Too many chains miss the opportunity to relate HBC to pharmacy as complementary departments, Adler said.
"Some chains see pharmacy as just another department, like bakery or deli," she said. "The mind-set of the consumer, however, is that drug stores are where they get prescriptions filled and, while waiting, they pick up a few HBC items. More supermarkets should approach pharmacy and HBC as a single health care or health and wellness department."
Though supermarkets are concentrating on battling drug chains, mass retailers and club stores are also overhauling their HBC departments and pharmacies to better compete with other channels, including supermarkets.
Wal-Mart Stores recently opened a new prototype store in Greenville, Mich., with layout that is 'female-friendly,' according to media reports.

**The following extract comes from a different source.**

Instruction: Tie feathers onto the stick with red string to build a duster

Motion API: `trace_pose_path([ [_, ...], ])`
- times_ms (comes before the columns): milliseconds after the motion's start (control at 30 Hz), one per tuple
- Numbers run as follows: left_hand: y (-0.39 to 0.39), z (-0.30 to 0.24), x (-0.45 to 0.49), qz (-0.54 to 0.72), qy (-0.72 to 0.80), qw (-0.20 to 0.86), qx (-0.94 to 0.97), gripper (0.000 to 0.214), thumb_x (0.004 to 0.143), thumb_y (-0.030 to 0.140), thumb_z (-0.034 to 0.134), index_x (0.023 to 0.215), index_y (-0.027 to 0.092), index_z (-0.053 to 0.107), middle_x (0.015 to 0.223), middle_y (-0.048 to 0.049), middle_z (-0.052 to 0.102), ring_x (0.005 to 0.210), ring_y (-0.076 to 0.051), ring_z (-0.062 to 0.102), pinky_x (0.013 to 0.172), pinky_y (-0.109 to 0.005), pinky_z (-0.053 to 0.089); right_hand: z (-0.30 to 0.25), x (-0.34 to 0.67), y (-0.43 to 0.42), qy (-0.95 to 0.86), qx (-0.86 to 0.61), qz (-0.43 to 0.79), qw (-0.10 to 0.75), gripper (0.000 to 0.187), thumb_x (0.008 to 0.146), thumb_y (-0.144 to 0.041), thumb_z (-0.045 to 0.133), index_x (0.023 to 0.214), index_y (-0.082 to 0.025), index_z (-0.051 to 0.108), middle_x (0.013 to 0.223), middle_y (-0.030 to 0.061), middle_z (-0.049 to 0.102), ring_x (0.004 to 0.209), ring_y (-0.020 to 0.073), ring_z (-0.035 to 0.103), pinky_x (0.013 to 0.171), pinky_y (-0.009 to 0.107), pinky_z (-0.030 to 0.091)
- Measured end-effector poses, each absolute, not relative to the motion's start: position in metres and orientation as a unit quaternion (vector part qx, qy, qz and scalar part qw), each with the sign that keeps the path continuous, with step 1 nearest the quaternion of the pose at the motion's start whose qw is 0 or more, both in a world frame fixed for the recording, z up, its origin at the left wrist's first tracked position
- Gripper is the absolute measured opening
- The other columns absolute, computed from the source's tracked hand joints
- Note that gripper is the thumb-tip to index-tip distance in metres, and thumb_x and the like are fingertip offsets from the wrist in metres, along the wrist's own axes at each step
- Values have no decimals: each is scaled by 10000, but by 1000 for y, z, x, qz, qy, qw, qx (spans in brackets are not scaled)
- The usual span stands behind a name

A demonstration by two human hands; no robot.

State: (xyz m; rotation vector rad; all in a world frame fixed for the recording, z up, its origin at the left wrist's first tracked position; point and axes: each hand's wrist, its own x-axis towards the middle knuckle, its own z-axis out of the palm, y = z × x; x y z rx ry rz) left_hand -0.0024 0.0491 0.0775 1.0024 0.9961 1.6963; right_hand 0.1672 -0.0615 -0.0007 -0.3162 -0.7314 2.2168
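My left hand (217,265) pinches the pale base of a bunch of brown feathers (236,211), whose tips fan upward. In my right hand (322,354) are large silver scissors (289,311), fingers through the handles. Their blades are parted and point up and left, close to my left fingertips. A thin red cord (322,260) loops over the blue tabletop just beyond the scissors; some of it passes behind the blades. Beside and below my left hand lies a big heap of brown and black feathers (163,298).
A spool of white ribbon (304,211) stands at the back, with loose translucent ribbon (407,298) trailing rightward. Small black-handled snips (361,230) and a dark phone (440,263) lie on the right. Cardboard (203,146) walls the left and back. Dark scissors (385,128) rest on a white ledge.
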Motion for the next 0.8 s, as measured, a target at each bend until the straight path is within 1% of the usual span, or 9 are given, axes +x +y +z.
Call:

Located in the same town where Meijer, now based in Grand Rapids, Mich., opened its first supermarket, the new Wal-Mart is open 24 hours, and has a drive-through pharmacy and a medical supplies center.
HBC Price Pressure
Mass merchants are setting the pace in HBC pricing.
"HBC items in supermarkets are usually more expensive than in mass outlets but less expensive than in drug stores," said Jim Wisner, president of Wisner Marketing Group, Libertyville, Ill. "Pricing pressure is coming from mass [outlets] and forcing supermarkets to be more price-competitive. Of course, this is a trend throughout the store, not just HBC."
Other retail outlets also pose a threat, making it even more crucial for supermarkets to establish effective game plans for their HBC and pharmacy departments.
The recent merger of Sears and Kmart will result in 25 new stores under the Sears Essentials banner, each containing a pharmacy. Even alternative outlets like Big Lots! add to the competitive environment, with an abundance of low-priced HBC items.
Wisner expects the HBC category to increase nearly 15% in the next decade due to the large portion of the population that will be 50 years old or older. These maturing consumers will likely purchase more health and wellness items as they get older, he said.
HBC product mix also will change in the coming years, and Neil Stern, partner, McMillan/Doolittle, Chicago, predicted that the upscaling of beauty and personal care is going to be the new trend.
"The categories are evolving from commodities like toothpaste to fashion items like tooth whiteners," he said. "There are big opportunities here for supermarkets to better compete, and they should take advantage of these opportunities wherever they can."